La victoire de Wei n'était pas garantie, et en tout cas, la revendication du concours devait être rejetée pour des raisons d'apparence

  1. Les affirmations selon lesquelles la victoire de Wee était assurée – comme indiqué ci-dessus, Wei et Harel ont affirmé dans leurs résumés que la victoire de Wee était assurée et connue à l'avance (par exemple, paragraphe 654 des résumés de Harel).  Dans ce contexte, diverses affirmations ont été avancées, notamment que c'était Wei qui avait travaillé sur le projet et avec son personnel ; Parce que Wei a agi contre IBM et avait la main et la priorité d'IBM ; que Civil Appeal savait que value était le fournisseur préféré travaillant sur le projet ; que Levi était avantageux à la lumière de l'exigence de garantie  ISI, qu'il affirmait être la seule qu'elle pouvait fournir à l'époque ; et que Wei avait déjà négocié avec le client (IAI) et avait déjà conclu un accord avec Shekanevsky selon lequel une remise de 53,2 % serait accordée dans le projet au même taux que le pourcentage de la remise utilisé dans le projet Bluray (par exemple, témoignage d'Oshri, p. 4548, par. 16-19 ; p. 4541, par. 1-7, p. 4540, par. 4540, par. 3-5 ; témoignage de Shachar,  3439, paras. 6-9, concernant la tarification en ligne et l'ensemble du projet ; Voir également, entre autres, les paragraphes 290, 292-293 pour les résumés Wee ; paras. 615-617, 632, 640 des résumés de Harel).  Dans ce contexte, Wei a également fait référence à la demande d'un appel civil pour une fourniture immédiate (N/266, Shahar, p. 3256, paras. 16-17).
  2. Ces arguments doivent être rejetés. Ils sont incompatibles avec les preuves présentées et, de toute façon, ils ne justifient ni ne la légitiment.

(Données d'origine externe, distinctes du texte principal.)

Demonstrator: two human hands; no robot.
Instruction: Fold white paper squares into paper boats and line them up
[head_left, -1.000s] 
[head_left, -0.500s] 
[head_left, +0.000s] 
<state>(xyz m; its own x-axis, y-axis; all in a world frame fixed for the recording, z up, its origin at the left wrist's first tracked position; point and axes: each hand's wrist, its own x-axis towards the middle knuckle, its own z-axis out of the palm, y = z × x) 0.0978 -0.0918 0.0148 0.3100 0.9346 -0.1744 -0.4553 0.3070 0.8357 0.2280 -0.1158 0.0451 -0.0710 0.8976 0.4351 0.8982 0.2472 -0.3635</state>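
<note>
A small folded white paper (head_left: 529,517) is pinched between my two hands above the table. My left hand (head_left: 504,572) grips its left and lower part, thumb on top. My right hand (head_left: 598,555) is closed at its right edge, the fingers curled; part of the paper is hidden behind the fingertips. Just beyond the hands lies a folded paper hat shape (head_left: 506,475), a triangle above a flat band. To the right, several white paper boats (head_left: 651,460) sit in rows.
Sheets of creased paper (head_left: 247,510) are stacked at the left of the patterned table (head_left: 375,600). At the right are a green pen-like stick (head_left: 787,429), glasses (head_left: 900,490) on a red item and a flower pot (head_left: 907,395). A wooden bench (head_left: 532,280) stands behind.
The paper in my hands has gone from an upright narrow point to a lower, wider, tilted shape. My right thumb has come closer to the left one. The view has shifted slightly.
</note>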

Contrairement à ce qui est affirmé, les preuves – y compris des documents internes d'un appel civil en temps réel – indiquent que c'est Harel, et non Wee, qui a agi avec le projet au départ, et que c'est Harel qui a participé à la formulation de la solution et même fourni du matériel pour des expérimentations et des études de faisabilité.  Cela suffit à faire tomber le terrain sous la revendication.  De plus, aucune preuve concrète de l'implication de Wei n'a été présentée avant la date de délivrance du drone (voir ci-dessus, paragraphes 630-633).  Aucune base n'a été posée pour que Vi s'implique avec les personnes du projet ou pour qu'elle travaille dessus.  Aucune base n'a été posée pour son implication dans la phase de caractérisation (et d'après la correspondance par email en temps réel, N/267, N/341, il semble que ce n'était pas l'accroche qui l'a caractérisée).  Les preuves présentées concernant les actions entreprises par la Wii vis-à-vis d'IBM et dans le but de la recevoir en main pour le projet Oranim concernent les dates postérieures à l'émission du CBM (voir paragraphe 639 ci-dessus).  Quoi qu'il en soit, d'autres fournisseurs auraient également pu se tourner vers la réception manuelle (P/215, paras. 400-401).  Les affirmations selon lesquelles un accord avait été conclu entre Wei et Schneevsky concernant le pourcentage de réduction pour le projet (au taux de 53,2 %) ont été vaines et n'ont été soutenues par rien.  Wei n'a pas fait référence dans ses résumés au fait qu'une allégation concernant un tel résumé avait été présentée à Skanevsky lors de son interrogatoire au tribunal.  L'offre de Wee à Balam Oranim reposait également sur un taux d'actualisation différent (43 %, voir P/133) de celui supposément convenu (53,2 %), ce qui n'est en rien compatible avec la revendication d'un accord entre Wei et IAI.  L'affirmation de Wei selon laquelle sa victoire était garantie en raison de l'exigence de  responsabilité de l'ISI dans le projet ne devrait pas non plus être acceptée (voir la discussion au paragraphe 185 ci-dessus).